Dr. Max Koss ist wissenschaftlicher Mitarbeiter an der Leuphana Universität Lüneburg. Max hat einen Master- und einen Doktortitel in Kunstgeschichte von der University of Chicago sowie Abschlüsse vom Courtauld Institute of Art (Master) und der London School of Economics and Political Science (Bachelor). Die Forschungsinteressen liegen im Bereich der Zeitschriftenstudien, der materiellen Geschichte der modernen Kunst sowie der sozialen und wirtschaftlichen Kunstgeschichte. Max’ jüngste Veröffentlichung, zusammen mit Lynn Rother und Fabio Mariani, ist Verborgener Wert: Provenienz als Quelle für Wirtschafts- und Sozialgeschichte (Wirtschaftshistorisches Jahrbuch, 2023).

Fabio Mariani ist wissenschaftlicher Mitarbeiter der Digital Humanities an der Leuphana Universität Lüneburg, wo er auch als Doktorand zum Thema Vague, Incomplete, Subjective, and Uncertain Information in Digital Art History arbeitet. Fabios aktuelle Forschung konzentriert sich auf den Einsatz semantischer Webtechnologien zur Verarbeitung komplexer kunsthistorischer Informationen mithilfe künstlicher Intelligenz. Seine jüngste Veröffentlichung, zusammen mit Lynn Rother und Max Koss, trägt den Titel Hidden Value: Provenance as a Source for Economic and Social History (Wirtschaftshistorisches Jahrbuch, 2023).

 

Michael Rauch (Ludwig-Maximilians-Universität München / Université Paris 1 Panthéon-Sorbonne): Multiple Expressionismen: Taxonomie als Problem der Kunsthistoriografie? (DE)

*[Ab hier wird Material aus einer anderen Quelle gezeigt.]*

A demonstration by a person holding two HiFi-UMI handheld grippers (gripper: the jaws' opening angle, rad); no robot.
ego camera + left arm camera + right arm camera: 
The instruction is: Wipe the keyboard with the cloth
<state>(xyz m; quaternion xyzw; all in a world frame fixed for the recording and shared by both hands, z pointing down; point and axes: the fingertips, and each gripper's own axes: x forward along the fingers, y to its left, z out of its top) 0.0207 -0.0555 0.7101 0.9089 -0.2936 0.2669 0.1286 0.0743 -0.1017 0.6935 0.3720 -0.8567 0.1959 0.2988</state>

Speziell im französischen Rezeptions- und Ausstellungskontext erweist sich der deutsche Expressionismus im „kurzen 20. Jahrhundert“ als hermeneutisches Problem. Angesichts obsoleter Ideologien und einer neuen Weltordnung, stellt sich die Frage, ob die Ausstellung Le fauvisme ou ‚l’épreuve du feu‘ (Musée d’Art Moderne de Paris, 1999/2000) den Expressionismus oder Fauvismus kunstgeografisch einer Neudefinition als pan-europäisches Phänomen, von Paris über München nach Budapest und von Berlin nach Moskau, unterwirft.

Michael Rauch studierte Kunstgeschichte und Kommunikationswissenschaften in München, Paris und Venedig. Er arbeitete für die Peggy Guggenheim Collection, das Leopold Museum in Wien und zuletzt am Deutschen Forum für Kunstgeschichte (DFK Paris). Gegenwärtig verfasst er eine Dissertationsschrift zur Rezeption des deutschen Expressionismus in Frankreich aus einem postmodernen Standpunkt heraus. Dabei ermöglichte ein DAAD-Stipendium das Sichten uneditierten Quellenmaterials in zahlreichen Archiven und die Durchführung von umfangreichen Zeitzeugengesprächen mit Künstler*innen und Kurator*innen.


Es handelt sich um eine geschlossene Veranstaltung mit einer begrenzten Teilnehmer*innenzahl. Die Veranstaltung wird live digital übertragen.